Through research built around the human genome, the scientific community aims to learn more about the interplay of genes, and the role of biologically active regions of the genome in maintaining health or causing disease. Since such active areas are often well conserved between species, and given the huge costs involved in sequencing a human genome, scientists have worked hard to sequence a wide range of organisms that span evolutionary history.
This has resulted in the publication of around 40 different species' genomes, ranging from C. elegans to the Chimpanzee, from the Opossum to the Orangutan. These genomic sequences have helped progress the state of the art of human genomic research, in part, by helping to identify biologically important genes.
Whilst there is great value in comparing genomes between species, the answers to key questions of an individual's genetic makeup can only be found by looking at individuals within the same species. Until recently, this has been prohibitively expensive. We needed a quantum leap in cost-effective, timely individual genome sequencing, a leap delivered by a new wave of technologies from companies such as Illumina, Roche and Applied Biosystems.

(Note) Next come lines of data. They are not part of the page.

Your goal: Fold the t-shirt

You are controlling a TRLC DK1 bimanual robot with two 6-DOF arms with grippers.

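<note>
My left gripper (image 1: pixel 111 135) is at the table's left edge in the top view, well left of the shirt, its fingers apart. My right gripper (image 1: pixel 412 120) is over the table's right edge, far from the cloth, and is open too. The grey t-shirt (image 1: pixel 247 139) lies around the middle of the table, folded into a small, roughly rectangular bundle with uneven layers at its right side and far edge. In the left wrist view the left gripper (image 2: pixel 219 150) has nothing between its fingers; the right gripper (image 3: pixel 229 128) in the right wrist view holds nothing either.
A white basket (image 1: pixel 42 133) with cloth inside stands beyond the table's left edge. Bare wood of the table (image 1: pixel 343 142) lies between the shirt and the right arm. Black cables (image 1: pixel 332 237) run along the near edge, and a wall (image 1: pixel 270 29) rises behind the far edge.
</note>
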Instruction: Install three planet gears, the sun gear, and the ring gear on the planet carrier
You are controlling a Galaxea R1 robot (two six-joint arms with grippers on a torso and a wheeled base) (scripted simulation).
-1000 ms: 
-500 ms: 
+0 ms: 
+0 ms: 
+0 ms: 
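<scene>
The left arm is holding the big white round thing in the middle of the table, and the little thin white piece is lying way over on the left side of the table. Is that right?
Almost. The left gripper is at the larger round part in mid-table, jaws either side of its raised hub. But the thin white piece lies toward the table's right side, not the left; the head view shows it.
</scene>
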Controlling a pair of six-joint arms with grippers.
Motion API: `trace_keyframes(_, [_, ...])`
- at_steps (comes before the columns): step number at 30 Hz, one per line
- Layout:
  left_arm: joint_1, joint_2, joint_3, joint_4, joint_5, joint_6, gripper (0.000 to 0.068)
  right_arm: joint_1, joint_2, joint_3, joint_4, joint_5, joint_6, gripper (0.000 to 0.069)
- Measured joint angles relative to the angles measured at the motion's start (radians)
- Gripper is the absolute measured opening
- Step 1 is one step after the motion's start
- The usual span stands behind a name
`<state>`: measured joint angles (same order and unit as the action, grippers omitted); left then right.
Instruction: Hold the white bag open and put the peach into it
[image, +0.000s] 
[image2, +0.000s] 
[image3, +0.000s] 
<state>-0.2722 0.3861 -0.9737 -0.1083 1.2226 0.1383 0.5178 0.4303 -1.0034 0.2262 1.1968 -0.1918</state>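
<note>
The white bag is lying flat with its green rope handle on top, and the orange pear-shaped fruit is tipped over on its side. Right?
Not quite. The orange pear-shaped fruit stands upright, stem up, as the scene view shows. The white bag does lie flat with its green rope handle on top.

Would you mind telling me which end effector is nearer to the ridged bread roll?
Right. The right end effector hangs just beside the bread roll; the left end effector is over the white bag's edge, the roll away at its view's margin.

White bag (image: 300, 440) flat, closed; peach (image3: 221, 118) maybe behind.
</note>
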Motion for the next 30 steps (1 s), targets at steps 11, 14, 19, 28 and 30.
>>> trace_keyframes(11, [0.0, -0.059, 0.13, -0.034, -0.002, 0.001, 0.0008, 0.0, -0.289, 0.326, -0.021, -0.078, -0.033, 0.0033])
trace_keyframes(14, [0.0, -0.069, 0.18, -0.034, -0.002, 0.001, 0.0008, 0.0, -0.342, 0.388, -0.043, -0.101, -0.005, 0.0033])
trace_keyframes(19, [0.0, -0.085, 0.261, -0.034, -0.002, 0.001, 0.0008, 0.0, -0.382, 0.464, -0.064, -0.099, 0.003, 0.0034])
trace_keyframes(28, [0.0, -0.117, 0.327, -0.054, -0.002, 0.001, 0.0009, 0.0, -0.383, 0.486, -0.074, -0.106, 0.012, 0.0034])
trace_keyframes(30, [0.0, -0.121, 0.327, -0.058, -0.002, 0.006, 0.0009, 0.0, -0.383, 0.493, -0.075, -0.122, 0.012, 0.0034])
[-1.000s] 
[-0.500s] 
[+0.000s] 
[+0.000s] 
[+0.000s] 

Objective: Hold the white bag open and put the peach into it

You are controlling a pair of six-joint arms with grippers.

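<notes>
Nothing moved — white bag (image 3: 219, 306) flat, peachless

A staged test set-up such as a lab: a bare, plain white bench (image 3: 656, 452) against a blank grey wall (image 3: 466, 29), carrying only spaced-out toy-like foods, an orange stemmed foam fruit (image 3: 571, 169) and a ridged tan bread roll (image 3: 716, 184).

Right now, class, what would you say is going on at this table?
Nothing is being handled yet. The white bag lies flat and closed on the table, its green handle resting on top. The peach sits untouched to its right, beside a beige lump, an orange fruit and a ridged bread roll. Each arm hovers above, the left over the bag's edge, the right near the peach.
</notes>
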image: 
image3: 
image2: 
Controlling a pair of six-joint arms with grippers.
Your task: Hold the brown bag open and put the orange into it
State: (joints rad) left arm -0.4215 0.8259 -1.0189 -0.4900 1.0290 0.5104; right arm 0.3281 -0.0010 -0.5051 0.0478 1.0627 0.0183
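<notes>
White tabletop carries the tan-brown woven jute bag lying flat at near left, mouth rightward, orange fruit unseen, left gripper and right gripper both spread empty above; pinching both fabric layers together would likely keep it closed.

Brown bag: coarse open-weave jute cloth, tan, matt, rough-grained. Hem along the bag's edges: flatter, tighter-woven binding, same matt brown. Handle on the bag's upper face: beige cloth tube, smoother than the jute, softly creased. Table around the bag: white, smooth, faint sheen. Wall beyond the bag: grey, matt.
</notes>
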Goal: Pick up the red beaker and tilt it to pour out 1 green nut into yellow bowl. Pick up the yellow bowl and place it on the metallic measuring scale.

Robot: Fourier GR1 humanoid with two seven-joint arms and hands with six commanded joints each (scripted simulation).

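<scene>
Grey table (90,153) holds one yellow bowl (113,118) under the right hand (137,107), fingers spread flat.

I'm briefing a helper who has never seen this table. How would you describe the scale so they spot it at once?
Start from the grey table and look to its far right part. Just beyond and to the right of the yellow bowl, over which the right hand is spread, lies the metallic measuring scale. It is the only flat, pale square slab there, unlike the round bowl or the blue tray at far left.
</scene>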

In the last 18 months, new horizons in genomic research have opened up, along with a number of new projects looking to make a big impact (the 1000 Genomes Project and International Cancer Genome Consortium to name but two). Despite the huge potential, these new technologies bring with them some tough challenges for modern biological research.
High throughput
For the first time, biology has become truly data driven. New short-read sequencing technologies offer orders of magnitude greater resolution when sequencing DNA, sufficient to detect the single-letter changes that could indicate an increased risk of disease. The cost of this enhanced resolution comes in the form of substantial data throughput requirements, with a single sequencing instrument generating terabytes of data a week--more than all biological protocols to date. The methods by which data of this scale can be efficiently moved, analyzed, and made available to scientific collaborators (not least the challenge of backing it up), are cause for intense activity and discussion in biomedical research institutes around the globe.
Very rapid change
Scientific research has always been a relatively dynamic realm to work in, but the novel requirements of these new technologies bring with them unprecedented levels of flux. Software tools built around these technologies are required to bend and flex with the same agility as the frequently updated and refined underlying laboratory protocols and analysis techniques. A new breed of development approaches, techniques and technologies are needed to help biological researches add value to this data.
In a very short space of time the biological sciences have caught up with the data and analysis requirements of other large scale domains, such as high energy physics and astronomy. It is an exciting and challenging time to work in areas with such large scale requirements, and I look forward to discussing the role distribution, architecture and the networked future of science here on Radar.